THE TASK | Could you show each line of the records that contains the word "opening"?

ENTRIES PROVIDED |
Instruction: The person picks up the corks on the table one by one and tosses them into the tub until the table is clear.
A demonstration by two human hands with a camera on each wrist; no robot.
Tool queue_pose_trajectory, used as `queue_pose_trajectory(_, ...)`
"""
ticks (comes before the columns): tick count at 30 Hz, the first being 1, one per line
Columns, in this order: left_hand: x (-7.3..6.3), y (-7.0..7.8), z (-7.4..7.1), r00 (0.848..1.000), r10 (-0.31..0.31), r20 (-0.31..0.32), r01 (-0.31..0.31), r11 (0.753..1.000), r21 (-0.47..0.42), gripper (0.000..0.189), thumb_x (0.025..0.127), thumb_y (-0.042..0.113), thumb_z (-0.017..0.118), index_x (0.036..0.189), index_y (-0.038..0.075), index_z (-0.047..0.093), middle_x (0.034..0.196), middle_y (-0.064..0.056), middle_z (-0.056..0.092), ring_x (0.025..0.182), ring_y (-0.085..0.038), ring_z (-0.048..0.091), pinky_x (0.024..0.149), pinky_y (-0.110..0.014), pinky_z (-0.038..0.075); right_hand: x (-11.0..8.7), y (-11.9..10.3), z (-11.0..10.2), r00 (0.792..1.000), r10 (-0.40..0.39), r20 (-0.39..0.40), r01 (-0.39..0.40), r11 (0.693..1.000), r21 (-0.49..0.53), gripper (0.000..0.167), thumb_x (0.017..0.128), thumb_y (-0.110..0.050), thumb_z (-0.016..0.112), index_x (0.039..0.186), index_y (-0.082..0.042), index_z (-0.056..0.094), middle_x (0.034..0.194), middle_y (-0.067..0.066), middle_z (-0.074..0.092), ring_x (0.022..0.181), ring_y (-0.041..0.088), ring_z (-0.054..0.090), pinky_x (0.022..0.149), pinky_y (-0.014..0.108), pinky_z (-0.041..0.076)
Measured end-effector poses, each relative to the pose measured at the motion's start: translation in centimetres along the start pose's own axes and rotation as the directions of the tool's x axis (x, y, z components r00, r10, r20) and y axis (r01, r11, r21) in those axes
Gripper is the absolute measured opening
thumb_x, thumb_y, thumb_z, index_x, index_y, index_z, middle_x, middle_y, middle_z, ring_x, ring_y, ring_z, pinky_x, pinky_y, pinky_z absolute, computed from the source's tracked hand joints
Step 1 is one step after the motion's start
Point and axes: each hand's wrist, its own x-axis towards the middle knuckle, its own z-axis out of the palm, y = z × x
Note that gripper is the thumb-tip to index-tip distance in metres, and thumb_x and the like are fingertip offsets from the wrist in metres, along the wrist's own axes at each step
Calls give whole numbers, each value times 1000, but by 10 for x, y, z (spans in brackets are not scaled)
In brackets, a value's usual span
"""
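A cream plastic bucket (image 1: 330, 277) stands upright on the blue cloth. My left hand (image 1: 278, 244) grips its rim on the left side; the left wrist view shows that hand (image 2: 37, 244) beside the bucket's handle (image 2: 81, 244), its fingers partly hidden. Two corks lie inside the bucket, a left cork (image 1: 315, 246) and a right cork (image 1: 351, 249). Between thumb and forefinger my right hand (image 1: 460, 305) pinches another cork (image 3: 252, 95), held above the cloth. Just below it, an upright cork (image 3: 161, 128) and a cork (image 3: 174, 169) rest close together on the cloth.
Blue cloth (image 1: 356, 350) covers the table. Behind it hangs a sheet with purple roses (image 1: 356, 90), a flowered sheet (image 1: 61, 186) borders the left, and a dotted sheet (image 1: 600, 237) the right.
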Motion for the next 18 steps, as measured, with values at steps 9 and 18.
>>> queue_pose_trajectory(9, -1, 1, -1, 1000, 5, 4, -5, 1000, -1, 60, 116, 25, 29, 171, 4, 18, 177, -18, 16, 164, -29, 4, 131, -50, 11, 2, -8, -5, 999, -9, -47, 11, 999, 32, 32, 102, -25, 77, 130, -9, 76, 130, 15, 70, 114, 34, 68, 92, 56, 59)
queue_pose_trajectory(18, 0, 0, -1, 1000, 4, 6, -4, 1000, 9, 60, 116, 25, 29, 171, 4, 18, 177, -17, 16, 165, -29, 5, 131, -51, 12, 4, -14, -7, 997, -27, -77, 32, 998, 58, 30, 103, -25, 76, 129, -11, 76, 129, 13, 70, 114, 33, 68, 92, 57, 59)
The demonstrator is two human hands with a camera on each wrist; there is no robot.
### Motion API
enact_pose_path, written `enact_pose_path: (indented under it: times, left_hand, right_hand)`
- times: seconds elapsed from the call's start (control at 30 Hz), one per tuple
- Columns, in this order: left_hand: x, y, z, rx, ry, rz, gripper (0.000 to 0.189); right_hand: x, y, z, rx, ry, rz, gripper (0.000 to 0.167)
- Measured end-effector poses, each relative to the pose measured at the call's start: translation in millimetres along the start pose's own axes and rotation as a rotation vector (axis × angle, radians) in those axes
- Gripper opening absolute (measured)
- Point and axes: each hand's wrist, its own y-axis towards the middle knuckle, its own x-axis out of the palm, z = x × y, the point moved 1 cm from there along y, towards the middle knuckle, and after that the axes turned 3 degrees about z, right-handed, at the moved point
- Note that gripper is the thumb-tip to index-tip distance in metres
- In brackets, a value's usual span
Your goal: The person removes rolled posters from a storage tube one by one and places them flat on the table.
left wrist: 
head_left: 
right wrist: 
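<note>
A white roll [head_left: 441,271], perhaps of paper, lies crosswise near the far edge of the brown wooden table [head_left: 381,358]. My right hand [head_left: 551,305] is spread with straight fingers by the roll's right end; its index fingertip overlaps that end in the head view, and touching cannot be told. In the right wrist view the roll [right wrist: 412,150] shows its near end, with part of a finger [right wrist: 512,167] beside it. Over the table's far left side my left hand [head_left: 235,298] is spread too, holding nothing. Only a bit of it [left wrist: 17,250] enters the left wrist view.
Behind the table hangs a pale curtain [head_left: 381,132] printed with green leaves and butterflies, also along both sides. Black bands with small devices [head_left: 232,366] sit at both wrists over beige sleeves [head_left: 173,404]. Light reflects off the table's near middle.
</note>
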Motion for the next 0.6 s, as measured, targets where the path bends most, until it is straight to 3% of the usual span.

EXERCISE ANSWER |
Gripper is the absolute measured opening
- Gripper opening absolute (measured)

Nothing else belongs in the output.